Empirical evidence proved it is more difficult to design and build aircraft engines than it is to build atomic bombs or send satellites to space. The jet engine is HARD.
It took many decades for US, British and French engine makers to perfect the technologies that they use today. China couldn't just acquire the plans and start making them. Creating turbine parts that can survive extreme heat has been a major engineering challenge. Meeting it has required fundamentally rethinking the material structure of the turbine blades, making metals do things that they do not normally do in nature. Turbine blades may be operating in temperatures far exceeding their melting point, and thus must be cooled to typically 85% of melting temperature to maintain integrity. Blades must be cast with intricate internal passages and surface hole patterns needed to channel and direct cooling air within and over their exterior surfaces.
The turbine blades in a modern jet are a single metal crystal. Even if you have a jet and can take it apart that tells you nothing about how to cast the turbine blades, and you can have a turbine blade that looks fine but self destructs after 200 hours. As an example, the load on a single turbine blade that's only 3 inches long can be as much as 35 TONS due to the centrifugal force on a turbine spinning at 20,000 rpm at temperatures over 1,100F. Only single crystal nickle-steel can sustain that kind of load for 2,000 hours without fail.
One of the biggest reasons why China is so lagging behind in jet engine is the Culture Revolution, which thousands of scientist/engineers were purged, thus created a talent gap which China took a generation to pick up.
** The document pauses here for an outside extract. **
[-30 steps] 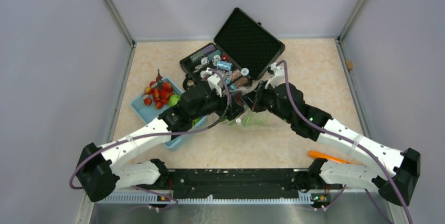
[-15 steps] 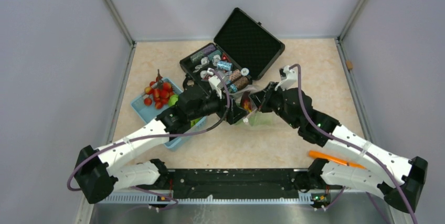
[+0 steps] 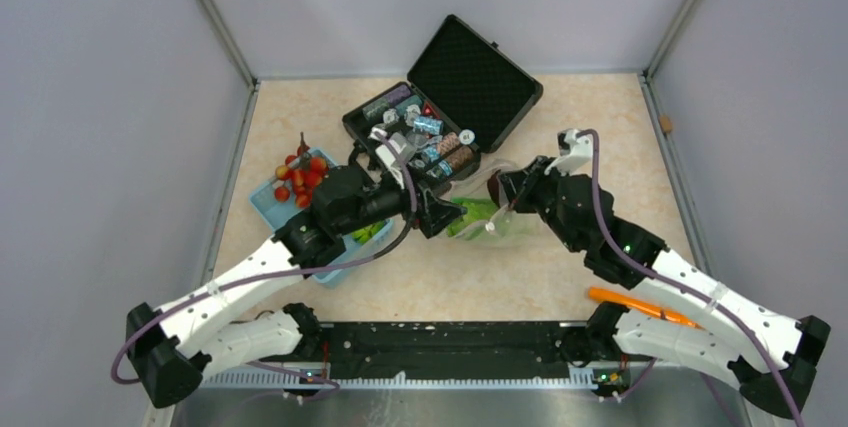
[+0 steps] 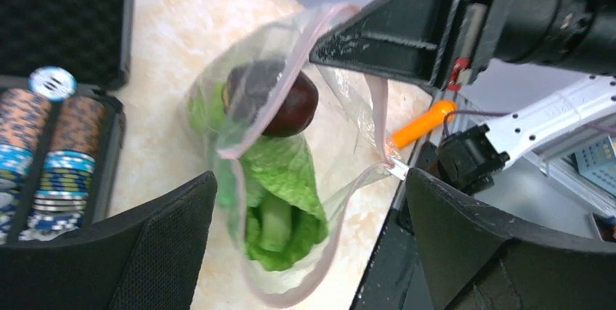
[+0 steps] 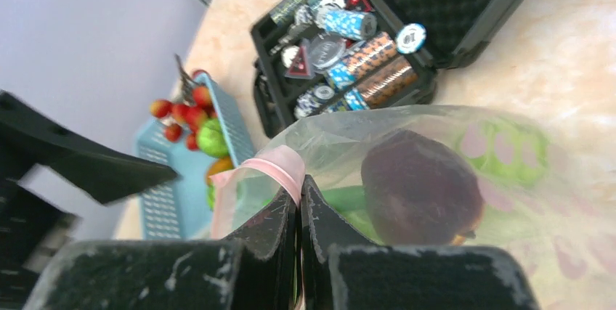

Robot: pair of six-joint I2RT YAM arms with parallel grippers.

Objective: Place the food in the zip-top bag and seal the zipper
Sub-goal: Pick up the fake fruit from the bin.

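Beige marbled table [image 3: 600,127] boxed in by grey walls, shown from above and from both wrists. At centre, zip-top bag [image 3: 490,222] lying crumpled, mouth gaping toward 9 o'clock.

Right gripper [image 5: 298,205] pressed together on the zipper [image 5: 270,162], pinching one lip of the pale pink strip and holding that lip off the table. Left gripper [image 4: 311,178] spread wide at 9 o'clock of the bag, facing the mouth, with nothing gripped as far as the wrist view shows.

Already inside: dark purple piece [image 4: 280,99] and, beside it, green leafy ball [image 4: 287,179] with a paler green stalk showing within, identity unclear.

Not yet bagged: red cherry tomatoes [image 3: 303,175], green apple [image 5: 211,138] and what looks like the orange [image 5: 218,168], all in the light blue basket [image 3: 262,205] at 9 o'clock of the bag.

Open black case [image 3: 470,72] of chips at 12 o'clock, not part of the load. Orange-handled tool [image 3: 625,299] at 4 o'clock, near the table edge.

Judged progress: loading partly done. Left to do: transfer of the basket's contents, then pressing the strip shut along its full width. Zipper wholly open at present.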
By the time China got its sanity back, it's already in the 1970s. Chinese engines have to compete with mature jets already in the market place, and US and UK engines didn't. This let them make profit while they were making junky engines. China doesn't have that luxury.
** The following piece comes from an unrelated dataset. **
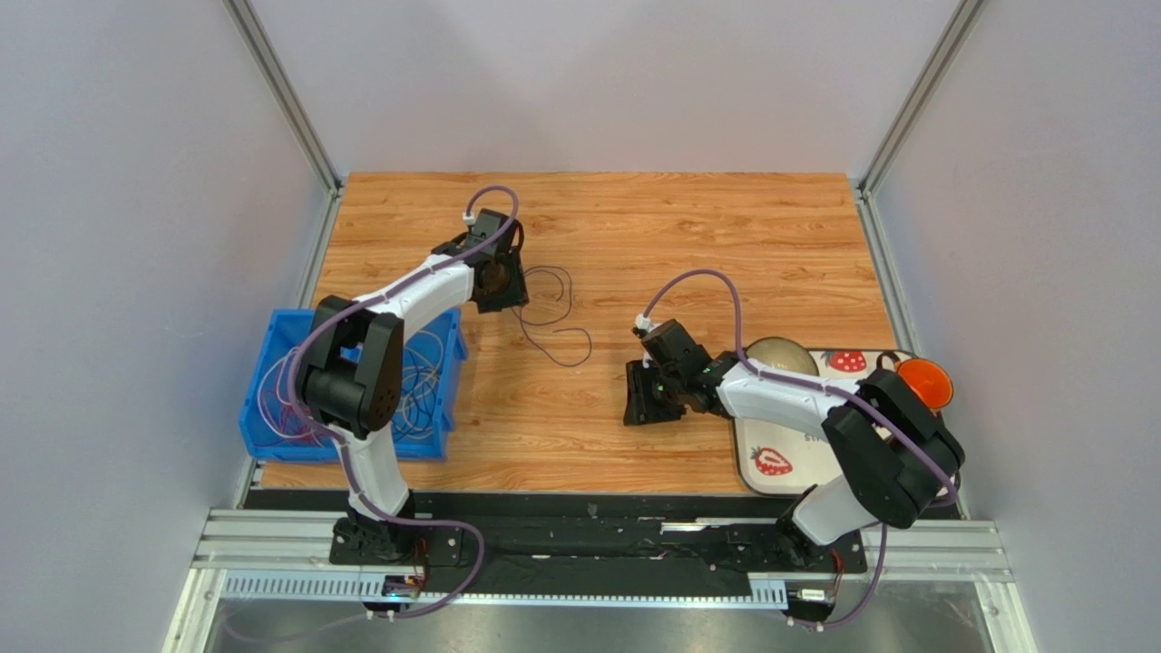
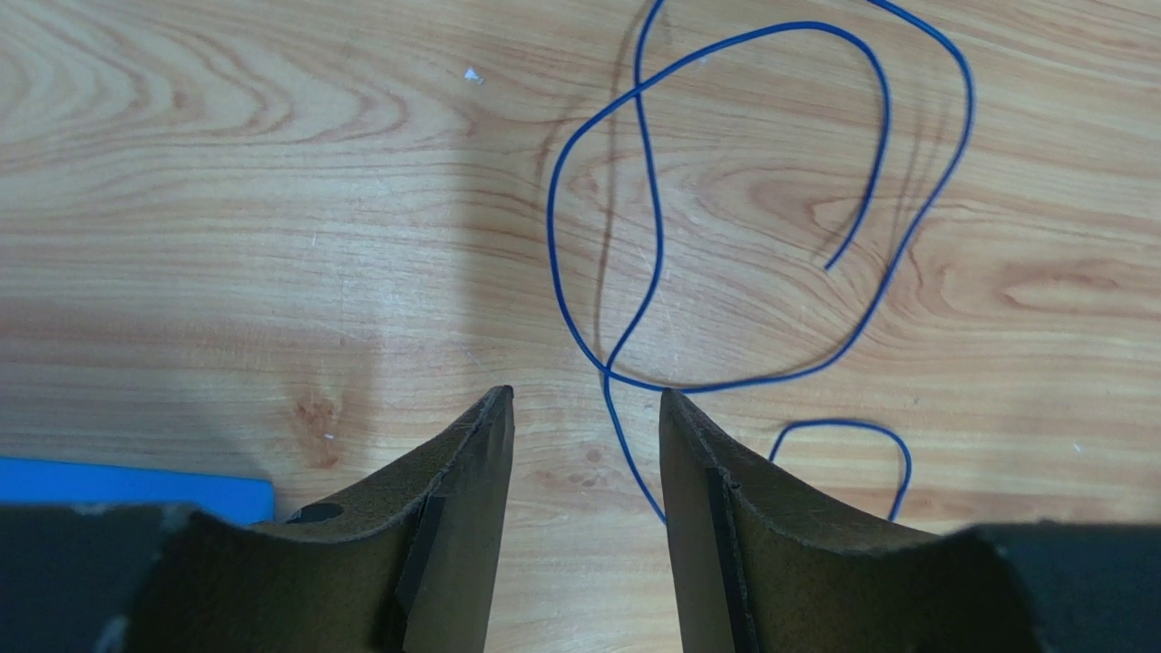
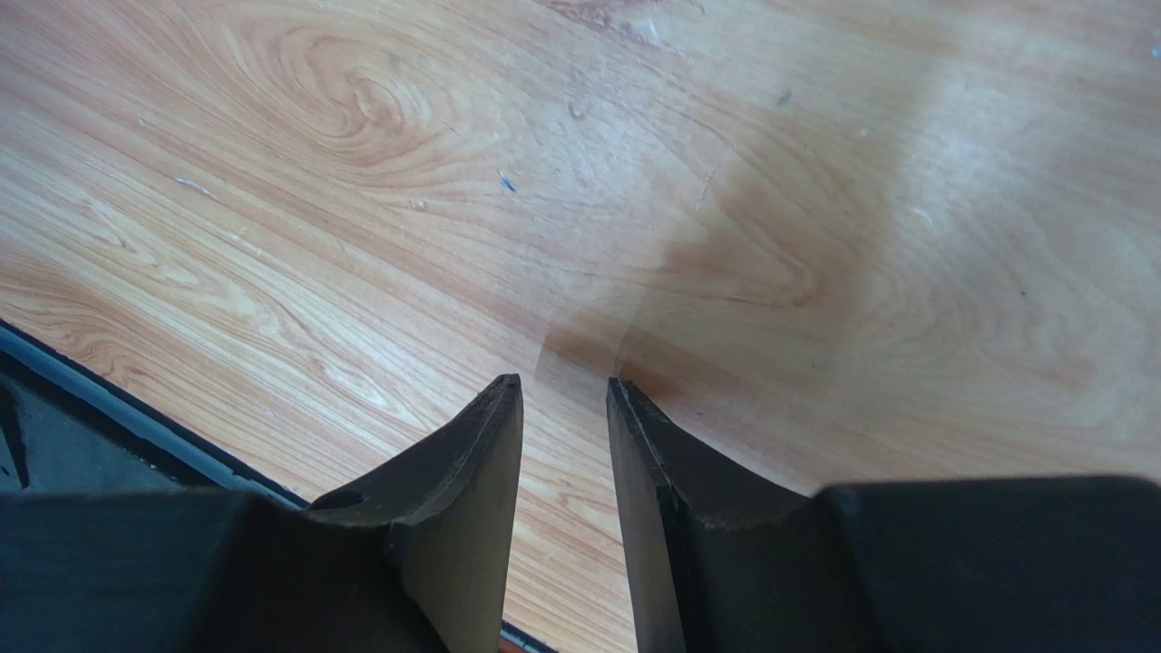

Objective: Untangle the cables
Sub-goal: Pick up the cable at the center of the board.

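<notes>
A single thin dark-blue cable [image 2: 658, 238] lies in loose loops on the wooden table, seen in the overhead view as a dark wire [image 1: 556, 324] just right of my left gripper [image 1: 507, 293]. In the left wrist view my left gripper [image 2: 586, 397] is open above the table. One strand of the cable runs down between its fingertips and passes under the right finger. More cables [image 1: 425, 370] lie tangled in the blue bin. My right gripper [image 1: 641, 402] hangs over bare wood near the table's front edge. Its fingers [image 3: 563, 385] are open a narrow way with nothing between them.
A blue bin [image 1: 273, 425] stands at the table's left edge under the left arm. At the right sits a white tray [image 1: 771, 463] with strawberry prints, a beige bowl [image 1: 780, 354] and an orange dish [image 1: 927, 381]. Metal frame posts flank the table.
</notes>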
China has been making jet engines for decades, starting with WP-5 in 1956, which is a licensed copy of Soviet VK-1, which itself a knock-off from Rolls Royce Nene. China and UK signed a license deal in 1974 for the Rolls Royce Spey engine, but since UK committed to transfer technology, but not manufacturing know-how, by the time China overcame all the technical difficulties associated with manufacturing the jet engine, it was already mid-2003. China probably will surpass France by end of the 2020s, as China has multiple engine developments in the pipeline.